-- EXERCISE REQUIREMENTS --
Once you reach the line that holds "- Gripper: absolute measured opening" in the listing below, output it and every line after it through the line that holds "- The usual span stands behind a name", word for word.

-- RECORDS FOR THIS TASK --
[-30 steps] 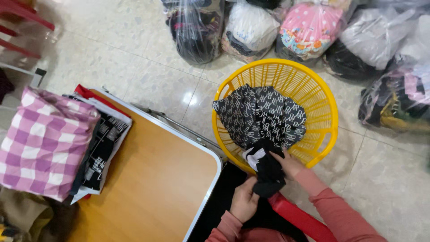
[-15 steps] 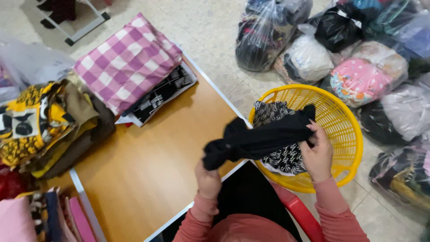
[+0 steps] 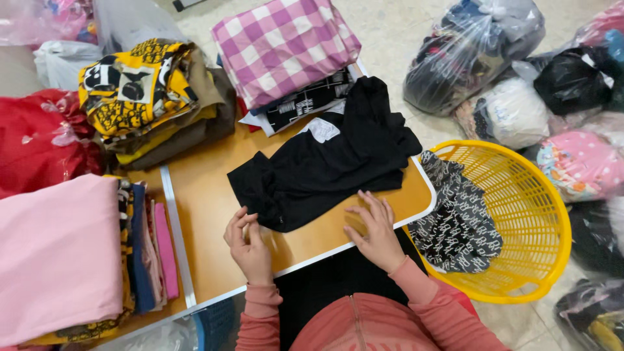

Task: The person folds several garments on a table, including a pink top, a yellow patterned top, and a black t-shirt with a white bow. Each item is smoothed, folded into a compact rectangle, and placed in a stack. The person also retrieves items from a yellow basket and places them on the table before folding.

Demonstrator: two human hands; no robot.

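Head cam update: the black garment (image 3: pixel 328 166) that was held up over the yellow laundry basket (image 3: pixel 520 221) half a second ago now lies spread, a bit rumpled, on the orange tabletop (image 3: pixel 208 214), so it's out of the basket and flat. Left hand (image 3: pixel 249 246) sits at the garment's near-left corner, fingers loosely curled, touching the edge; can't tell if it's really pinching it. Right hand (image 3: pixel 374 229) is open, fingers spread, pressing on the near hem, grasping nothing. A black-and-white patterned garment (image 3: pixel 455 214) hangs in the basket; folded pink checked cloth (image 3: pixel 286 45) sits further back.
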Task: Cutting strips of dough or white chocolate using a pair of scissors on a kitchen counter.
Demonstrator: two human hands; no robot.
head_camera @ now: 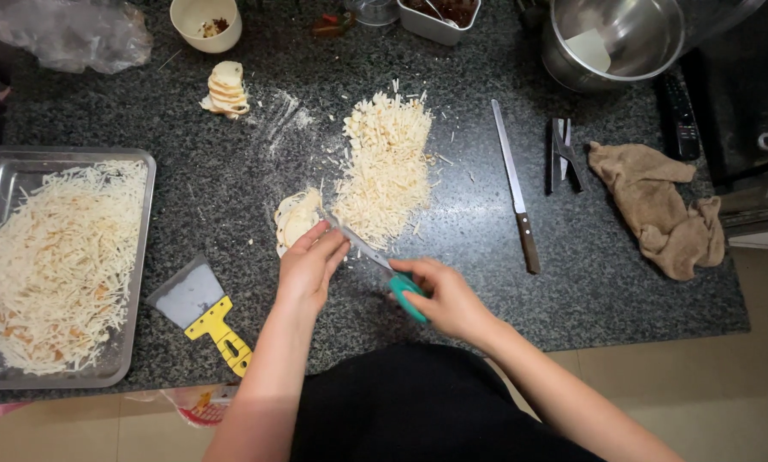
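Dark speckled granite worktop fills most of the frame, with pale floor tiles showing along the bottom edge. At centre, the left hand presses fingers down on a small stack of thin pale round slices, the fingertips touching its lower right edge. Just to the right, the right hand is closed around the teal handle of a narrow-bladed knife, whose blade runs up and left to meet the stack beneath the left fingertips. The stack is cream-coloured, flat and slightly fanned. Immediately right of it, touching or nearly so, lies a loose heap of pale shredded strips reaching toward the upper centre. A shallow rectangular metal tray at the left edge holds more of the same shreds. Between tray and left forearm lies a yellow-handled metal scraper. A second stack of uncut slices sits upper left, well apart, near a cream bowl. Right of the heap lies a long wooden-handled knife, then dark tongs and a crumpled brown cloth. Bare counter remains between the heap and the long knife and below the right hand toward the front edge.
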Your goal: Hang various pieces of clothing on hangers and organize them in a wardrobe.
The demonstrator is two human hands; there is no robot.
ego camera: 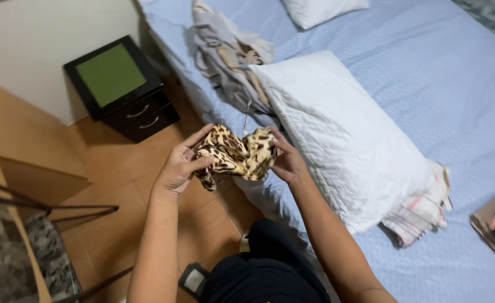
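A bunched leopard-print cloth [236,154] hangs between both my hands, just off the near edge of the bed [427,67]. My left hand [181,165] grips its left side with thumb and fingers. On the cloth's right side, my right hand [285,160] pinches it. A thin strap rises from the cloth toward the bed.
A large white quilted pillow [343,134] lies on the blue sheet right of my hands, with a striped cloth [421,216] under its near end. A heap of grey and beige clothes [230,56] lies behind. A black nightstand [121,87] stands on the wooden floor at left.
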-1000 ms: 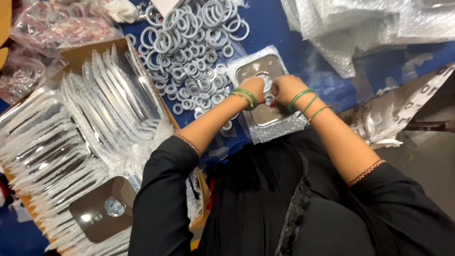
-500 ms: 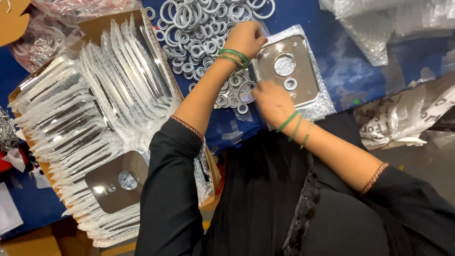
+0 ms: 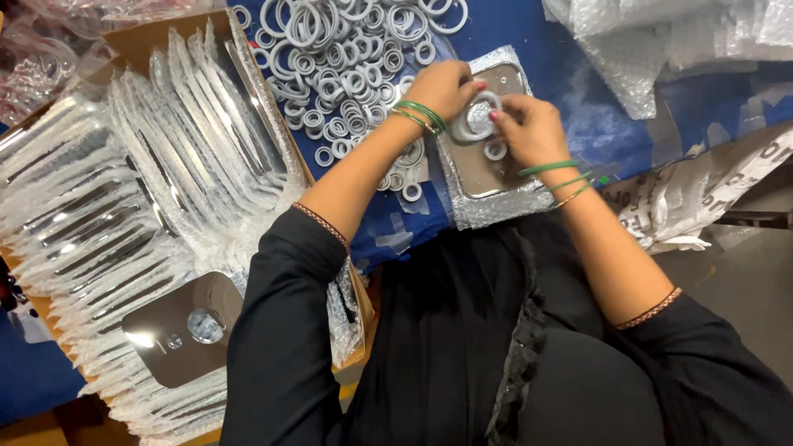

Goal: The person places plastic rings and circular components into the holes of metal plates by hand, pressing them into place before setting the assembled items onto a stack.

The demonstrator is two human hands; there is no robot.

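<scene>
Over the blue table (image 3: 545,91), both forearms reach forward and converge on a shiny metal plate (image 3: 483,165) lying on bubble wrap. Left hand (image 3: 442,87) and right hand (image 3: 529,124) each curl their fingers, pinching one large white ring (image 3: 477,116) between them. Loose rings (image 3: 347,49) crowd just left; open cloth lies right.
</scene>
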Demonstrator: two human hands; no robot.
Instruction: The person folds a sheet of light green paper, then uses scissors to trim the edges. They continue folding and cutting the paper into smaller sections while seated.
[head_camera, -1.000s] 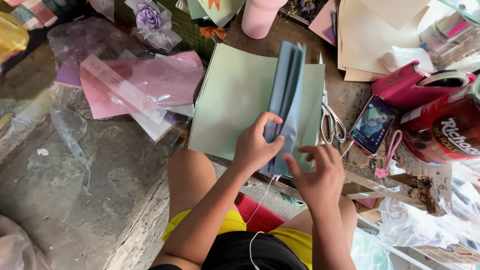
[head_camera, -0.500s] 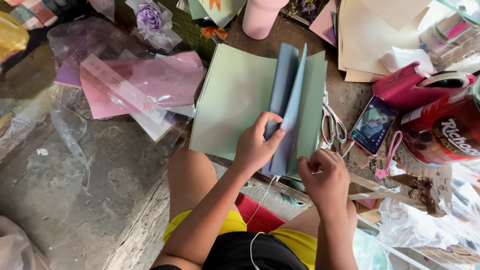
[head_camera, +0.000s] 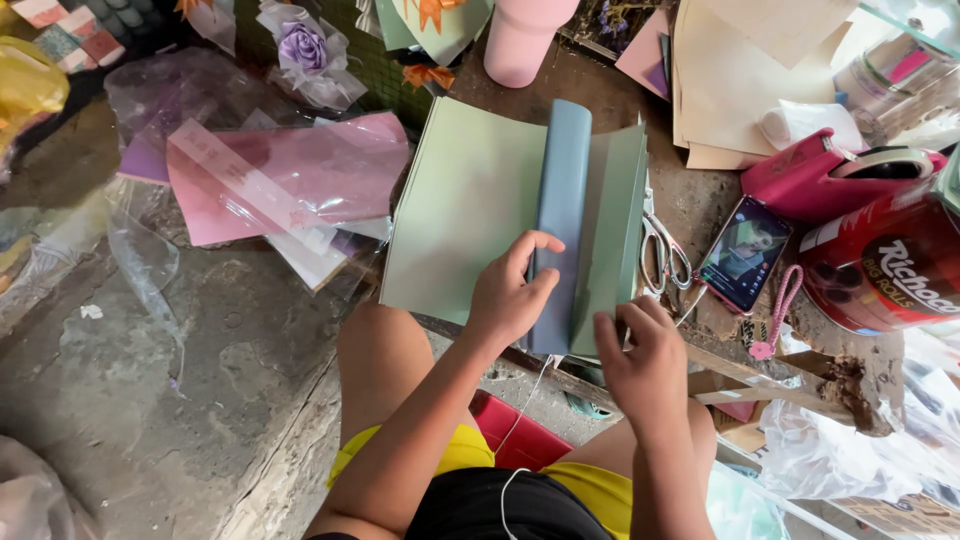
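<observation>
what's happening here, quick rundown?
A person sits at a cluttered wooden table, paging through a stack of pale green paper sheets. The left hand holds up a curled blue sheet; the right hand rests at the stack's lower right corner. Scissors and a phone lie just right of the stack.

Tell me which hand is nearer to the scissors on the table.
Right. The right hand rests at the green paper's lower right corner, just below the scissors. The left hand grips the blue sheet farther left, with paper between it and the scissors.
</observation>
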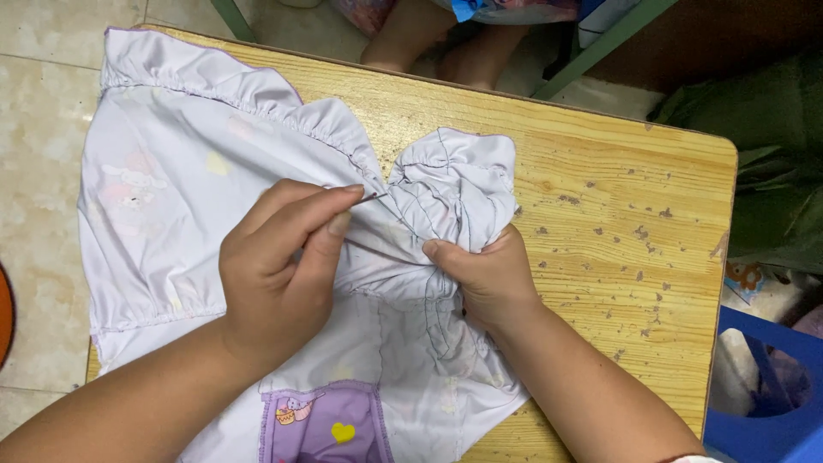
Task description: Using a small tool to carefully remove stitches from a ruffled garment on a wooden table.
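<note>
A pale lilac garment (pixel 180 163) with gathered frills and faint cartoon prints lies spread on a small wooden table (pixel 617 214). My left hand (pixel 279 270) pinches a thin metal needle (pixel 370 198) between thumb and forefinger, its tip at the gathered seam near the garment's middle. My right hand (pixel 484 274) grips a bunched fold of the same fabric (pixel 459 184), holding it up beside the seam. A purple patch with a yellow heart (pixel 330 424) shows at the garment's lower edge.
The table's right half has chipped, spotted wood. Another person's bare legs (pixel 429 39) are beyond the far edge, beside a green frame (pixel 600 43). A blue plastic container (pixel 763 386) sits lower right, dark green cloth (pixel 771 154) at the right, tiled floor on the left.
</note>
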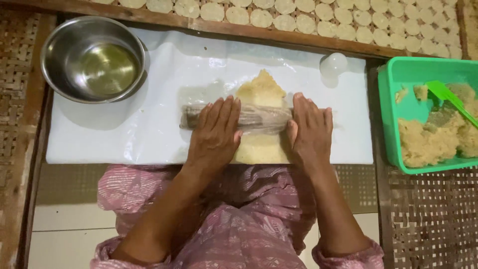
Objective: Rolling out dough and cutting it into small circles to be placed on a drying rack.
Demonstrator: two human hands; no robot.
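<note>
A steel bowl (93, 59) holding a shallow pool of clear, oily-looking liquid sits at the far left of a white board (124, 134) that serves as the worktop. At the centre the left hand (215, 134) and the right hand (309, 130) lie palm-down on a rolling pin (261, 118) wrapped in clear film, fingers flat and slightly spread rather than curled around it, apparently to bear down evenly. Under the pin lies a sheet of pale yellow dough (261, 89), showing on both its far and near sides. A small translucent ball (333, 64) rests at the board's far right. Right of the board, a green tub (398, 99) holds more crumbly dough and a green spatula (450, 99). Along the far edge, rows of pale discs (348, 20) lie on a woven rack.
</note>
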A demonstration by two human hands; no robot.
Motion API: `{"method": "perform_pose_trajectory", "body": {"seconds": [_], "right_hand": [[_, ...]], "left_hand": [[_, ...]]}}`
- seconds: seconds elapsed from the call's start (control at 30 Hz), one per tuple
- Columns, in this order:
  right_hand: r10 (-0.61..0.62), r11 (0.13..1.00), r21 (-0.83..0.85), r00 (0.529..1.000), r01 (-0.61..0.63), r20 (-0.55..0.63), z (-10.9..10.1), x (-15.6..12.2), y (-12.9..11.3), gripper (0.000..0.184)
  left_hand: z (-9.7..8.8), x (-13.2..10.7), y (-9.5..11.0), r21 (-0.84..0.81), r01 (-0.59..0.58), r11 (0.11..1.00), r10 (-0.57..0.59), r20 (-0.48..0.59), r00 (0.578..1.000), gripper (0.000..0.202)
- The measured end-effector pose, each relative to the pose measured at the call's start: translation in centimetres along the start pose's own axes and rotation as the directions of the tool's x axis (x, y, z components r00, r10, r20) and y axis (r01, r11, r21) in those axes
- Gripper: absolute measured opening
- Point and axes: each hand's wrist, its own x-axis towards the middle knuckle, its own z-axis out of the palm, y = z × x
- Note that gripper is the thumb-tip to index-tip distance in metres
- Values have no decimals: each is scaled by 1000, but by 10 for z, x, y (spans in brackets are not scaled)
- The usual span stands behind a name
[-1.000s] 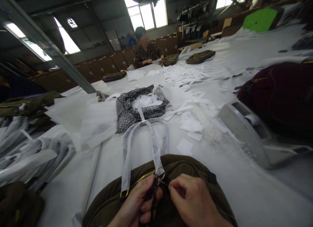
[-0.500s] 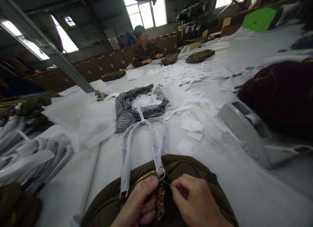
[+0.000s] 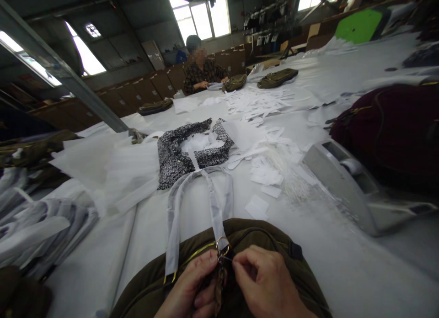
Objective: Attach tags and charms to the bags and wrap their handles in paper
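Tabletop [image 3: 343, 263]: white, olive bag [image 3: 274, 235] at its near side
Brown fob [image 3: 220, 288]: below a gold ring [image 3: 223, 251], over the bag
Left hand [image 3: 195, 281]: fingers pinched on the fob
Right hand [image 3: 265, 279]: fingertips closed on thin thread [image 3: 228, 258]
Beyond: black-and-white cloth [image 3: 173, 160]

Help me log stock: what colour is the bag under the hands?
The bag is dark olive-brown, best seen in the head view.

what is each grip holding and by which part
The left grip pinches the hanging charm near its top, beside the metal rings; the right grip pinches a thin strand by the portion away from the rings.
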Motion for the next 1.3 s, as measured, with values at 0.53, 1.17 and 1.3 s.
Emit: {"method": "perform_pose_trajectory", "body": {"seconds": [0.53, 1.17, 1.3], "right_hand": [[135, 979, 145, 989, -143, 63, 2, 6, -2, 22], [252, 939, 195, 953, -283, 169, -1, 13, -6, 21], [249, 931, 222, 949, -289, 194, 0, 14, -8, 21]], "left_hand": [[-12, 10, -7, 388, -143, 911, 148, 17, 989, 43], [-8, 15, 0, 288, -145, 947, 171, -66, 983, 38], [-10, 15, -1, 391, -150, 908, 175, -29, 984, 41]]}}
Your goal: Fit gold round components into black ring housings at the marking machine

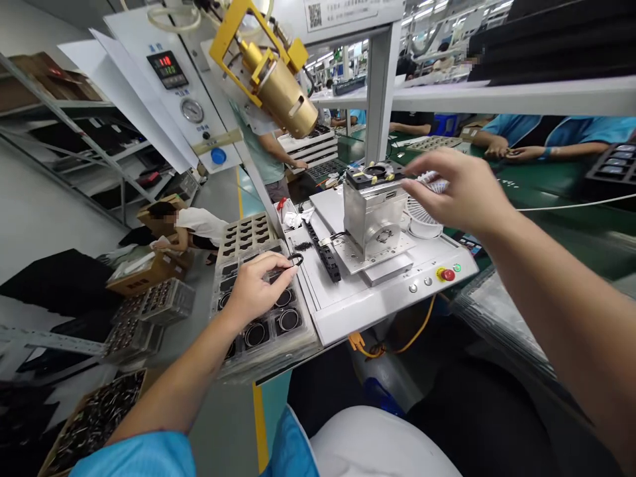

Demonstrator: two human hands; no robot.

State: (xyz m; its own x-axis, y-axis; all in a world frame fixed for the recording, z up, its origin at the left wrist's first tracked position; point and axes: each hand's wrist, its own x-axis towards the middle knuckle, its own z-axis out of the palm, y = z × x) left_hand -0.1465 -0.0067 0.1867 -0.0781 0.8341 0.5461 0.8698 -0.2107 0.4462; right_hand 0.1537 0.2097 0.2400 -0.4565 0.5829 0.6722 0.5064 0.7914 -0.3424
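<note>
My left hand point(259, 283) is closed in a pinch on a thin black ring point(297, 259), held above the right edge of a clear tray point(272, 356) with black round parts in its pockets. At the machine, my right hand point(460, 189) has its thumb and index finger apart at the right end of a black fixture plate point(355, 179). Whether the fingertips touch the plate cannot be made out. The plate lies on top of a silver metal block point(375, 222) and has a round opening with yellowish pieces around it.
Above the block hangs a tilted brass-coloured cylinder point(288, 96) on the press. A small white fan point(424, 215) stands behind my right hand. A black strip point(322, 252) lies on the machine base. A red button point(448, 274) sits at the front right. Other people work beyond.
</note>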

-- SOLUTION TO THIS EXERCISE --
- Gripper: absolute measured opening
- Point and axes: each hand's wrist, its own x-axis towards the middle knuckle, its own z-axis out of the palm, y = z × x
- Note that gripper is the thumb-tip to index-tip distance in metres
- Values have no decimals: each is scaled by 1000, but by 10 for z, x, y (spans in brackets are not scaled)
- The usual span stands behind a name

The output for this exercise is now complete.